Hugo Rubin: La radio siempre estará presente

Hugo Rubin, diputado, doctor en derecho y periodista.

–LN: ¿Cuánto importan las redes en la política?

–HR: Las redes no son una verdad absoluta en materia de opinión pública. Aún en los tiempos en que corre un editorial contundente, una operación editorial, una tendencia de periodistas de medios en contra o en favor de algo, son sustantivamente más potentes que lo que pueda generarse desde la opinión en redes. Pero sería torpe no admitir que es una herramienta fundamental para las campañas electorales y la guerra mediática.
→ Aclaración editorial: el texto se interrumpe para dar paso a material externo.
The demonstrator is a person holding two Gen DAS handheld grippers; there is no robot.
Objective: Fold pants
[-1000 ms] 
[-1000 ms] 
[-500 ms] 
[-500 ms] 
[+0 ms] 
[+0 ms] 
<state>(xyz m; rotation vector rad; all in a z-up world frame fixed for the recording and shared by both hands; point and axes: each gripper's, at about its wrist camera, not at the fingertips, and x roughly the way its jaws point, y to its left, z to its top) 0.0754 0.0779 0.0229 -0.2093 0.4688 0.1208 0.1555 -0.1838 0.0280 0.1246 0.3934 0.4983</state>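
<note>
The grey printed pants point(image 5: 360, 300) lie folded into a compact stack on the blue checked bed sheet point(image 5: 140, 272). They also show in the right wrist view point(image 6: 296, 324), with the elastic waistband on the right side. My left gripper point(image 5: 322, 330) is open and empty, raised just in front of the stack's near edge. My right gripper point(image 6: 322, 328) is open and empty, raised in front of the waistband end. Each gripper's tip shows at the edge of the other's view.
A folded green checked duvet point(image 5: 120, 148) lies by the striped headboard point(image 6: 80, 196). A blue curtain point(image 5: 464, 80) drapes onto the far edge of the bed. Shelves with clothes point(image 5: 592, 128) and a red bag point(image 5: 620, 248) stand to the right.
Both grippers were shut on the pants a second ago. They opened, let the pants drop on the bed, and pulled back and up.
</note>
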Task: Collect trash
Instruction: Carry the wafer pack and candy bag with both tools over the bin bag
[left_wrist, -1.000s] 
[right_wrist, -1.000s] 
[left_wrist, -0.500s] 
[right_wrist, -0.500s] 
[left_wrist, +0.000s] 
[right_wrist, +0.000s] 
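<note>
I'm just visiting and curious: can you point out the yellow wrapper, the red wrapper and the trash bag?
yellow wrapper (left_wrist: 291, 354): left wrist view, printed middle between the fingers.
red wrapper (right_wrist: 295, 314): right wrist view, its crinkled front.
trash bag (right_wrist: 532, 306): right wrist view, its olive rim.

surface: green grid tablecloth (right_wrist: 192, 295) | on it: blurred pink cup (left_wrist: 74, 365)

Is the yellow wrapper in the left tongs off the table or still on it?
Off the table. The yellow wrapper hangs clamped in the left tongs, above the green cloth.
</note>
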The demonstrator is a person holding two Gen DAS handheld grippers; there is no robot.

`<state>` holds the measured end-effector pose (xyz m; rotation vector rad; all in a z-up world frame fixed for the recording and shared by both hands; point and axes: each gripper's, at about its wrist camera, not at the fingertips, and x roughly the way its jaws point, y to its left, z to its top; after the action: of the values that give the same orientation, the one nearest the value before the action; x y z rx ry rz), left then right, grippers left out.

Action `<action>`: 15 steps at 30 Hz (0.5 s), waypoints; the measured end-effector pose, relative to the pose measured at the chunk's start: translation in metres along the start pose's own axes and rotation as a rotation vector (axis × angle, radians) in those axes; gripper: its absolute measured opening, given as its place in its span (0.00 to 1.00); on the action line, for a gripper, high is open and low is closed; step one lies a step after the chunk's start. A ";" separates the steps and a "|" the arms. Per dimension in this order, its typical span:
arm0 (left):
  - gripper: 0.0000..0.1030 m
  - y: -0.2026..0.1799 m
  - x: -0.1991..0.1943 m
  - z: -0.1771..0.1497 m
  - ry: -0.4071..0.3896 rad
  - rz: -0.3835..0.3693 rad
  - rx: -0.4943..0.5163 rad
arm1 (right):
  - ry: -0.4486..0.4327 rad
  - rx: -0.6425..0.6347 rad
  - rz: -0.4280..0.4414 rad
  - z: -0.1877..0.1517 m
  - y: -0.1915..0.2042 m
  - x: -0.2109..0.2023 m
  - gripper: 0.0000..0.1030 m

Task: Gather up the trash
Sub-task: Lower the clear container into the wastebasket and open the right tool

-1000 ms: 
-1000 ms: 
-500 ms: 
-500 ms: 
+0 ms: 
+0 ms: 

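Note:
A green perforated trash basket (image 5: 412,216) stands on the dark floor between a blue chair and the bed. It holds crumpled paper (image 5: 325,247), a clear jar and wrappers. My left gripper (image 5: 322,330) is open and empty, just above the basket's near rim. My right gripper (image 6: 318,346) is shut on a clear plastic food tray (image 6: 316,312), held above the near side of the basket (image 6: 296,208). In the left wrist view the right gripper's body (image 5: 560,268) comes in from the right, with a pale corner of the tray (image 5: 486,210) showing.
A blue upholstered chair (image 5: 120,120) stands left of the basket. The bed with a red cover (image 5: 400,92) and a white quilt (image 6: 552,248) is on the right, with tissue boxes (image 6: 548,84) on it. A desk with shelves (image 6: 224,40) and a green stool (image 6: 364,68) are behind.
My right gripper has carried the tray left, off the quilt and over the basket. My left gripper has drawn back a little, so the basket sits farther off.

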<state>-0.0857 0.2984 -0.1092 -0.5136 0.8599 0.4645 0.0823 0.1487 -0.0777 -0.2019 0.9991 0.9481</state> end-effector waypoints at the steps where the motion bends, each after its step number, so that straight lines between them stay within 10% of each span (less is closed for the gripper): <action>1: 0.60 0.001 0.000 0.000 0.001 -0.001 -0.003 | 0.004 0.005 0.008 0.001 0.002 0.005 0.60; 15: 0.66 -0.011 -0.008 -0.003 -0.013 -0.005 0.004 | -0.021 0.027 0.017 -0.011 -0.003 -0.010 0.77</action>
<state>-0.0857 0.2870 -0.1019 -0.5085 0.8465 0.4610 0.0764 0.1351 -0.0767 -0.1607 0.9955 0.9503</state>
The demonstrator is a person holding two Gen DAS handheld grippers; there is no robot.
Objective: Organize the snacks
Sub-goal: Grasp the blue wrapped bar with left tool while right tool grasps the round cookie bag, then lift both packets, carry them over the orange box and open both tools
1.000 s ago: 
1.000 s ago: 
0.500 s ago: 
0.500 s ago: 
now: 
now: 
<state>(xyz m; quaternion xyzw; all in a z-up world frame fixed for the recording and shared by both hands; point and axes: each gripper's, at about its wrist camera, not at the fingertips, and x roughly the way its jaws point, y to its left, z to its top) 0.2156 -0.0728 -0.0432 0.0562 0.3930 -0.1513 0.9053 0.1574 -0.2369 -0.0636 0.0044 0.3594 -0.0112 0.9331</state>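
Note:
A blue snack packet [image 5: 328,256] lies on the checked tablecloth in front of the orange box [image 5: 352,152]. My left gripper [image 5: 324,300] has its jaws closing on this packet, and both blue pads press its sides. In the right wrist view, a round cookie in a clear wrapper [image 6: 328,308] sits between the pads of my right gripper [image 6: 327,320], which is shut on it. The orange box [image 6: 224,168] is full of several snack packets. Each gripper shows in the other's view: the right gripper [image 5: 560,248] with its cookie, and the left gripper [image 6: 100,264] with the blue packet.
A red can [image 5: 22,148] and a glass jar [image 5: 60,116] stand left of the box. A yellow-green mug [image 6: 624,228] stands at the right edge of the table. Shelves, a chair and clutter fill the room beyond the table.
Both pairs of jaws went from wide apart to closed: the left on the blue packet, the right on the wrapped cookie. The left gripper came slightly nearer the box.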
Son demasiado importantes pero no son todo lo importante.

–LN: Ya que es tu mundo, ¿qué rol juega la radio en relación a las redes y la política?

–HR: La radio debe su inmortalidad a dos factores matrimoniados: la inmediatez y la proximidad. Convengamos que el gran elemento diario de repercusión de las redes es la radio. No tengo dudas que la campaña 2018 será de nuevo un evento eminentemente radiofónico. Es donde se amasa la noticia que luego verás a las 20:00 en la televisión.

–LN: ¿Cómo analizas las redes como factor contralor desde la ciudadanía?

–HR: Es sumamente positivo con algún costado riesgoso, pero inevitable. Mi padre inventó el "quinto poder" en la radio y es la libertad absoluta, a veces salvaje de decir lo que se piensa. Eso es importante para la democracia. En las redes sociales el aspecto de riesgo es la imposibilidad que el hombre público se defienda de un ataque viral, que exponga su verdad cuando a veces las redes se convierten en un juicio sumarísimo.

Silvia Páez.

Más estrategas, menos periodistas

Silvia Páez (SP) es comunicadora. Especializada en Ciencias Políticas y Tecnologías, asesoró en campañas electorales y gestión gubernamental.

¿Se consiguen estos servicios en Paraguay?

Sí, hay una variedad. De menor o mayor complejidad, tamaño, posibilidades y claro, costos. De igual modo, se contratan del exterior directamente. Aquí se ofrecen también como consultorías, porque como mencionamos: no basta tenerlo como un producto. Hay que saber qué, dónde, cuándo y cómo hacer con los datos. En este momento, quien no tenga previsto en su campaña asesores con experiencia efectiva y comprobable en este rubro, van con muy marcada desventaja.

¿Cómo debería estar compuesto uno de comunicación política, efectiva para este escenario?

Con la menor cantidad de periodistas. Es un error frecuente; los políticos suponen que tenerlos en sus equipos, basta. Es un pensamiento ligado a viejas prácticas de asalariados dentro de los medios de comunicación tradicionales. Pero eso está obsoleto; en la web no sirven esos elementos.

Menciona que se requieren especialistas en sociedad, política y país, redacción creativa, diseño, publicidad, y audiovisuales; debe sumarse el determinante: Programadores, desarrolladores y politólogos. Sólo con esa capacidad de transversalización puede lograrse una instalación efectiva.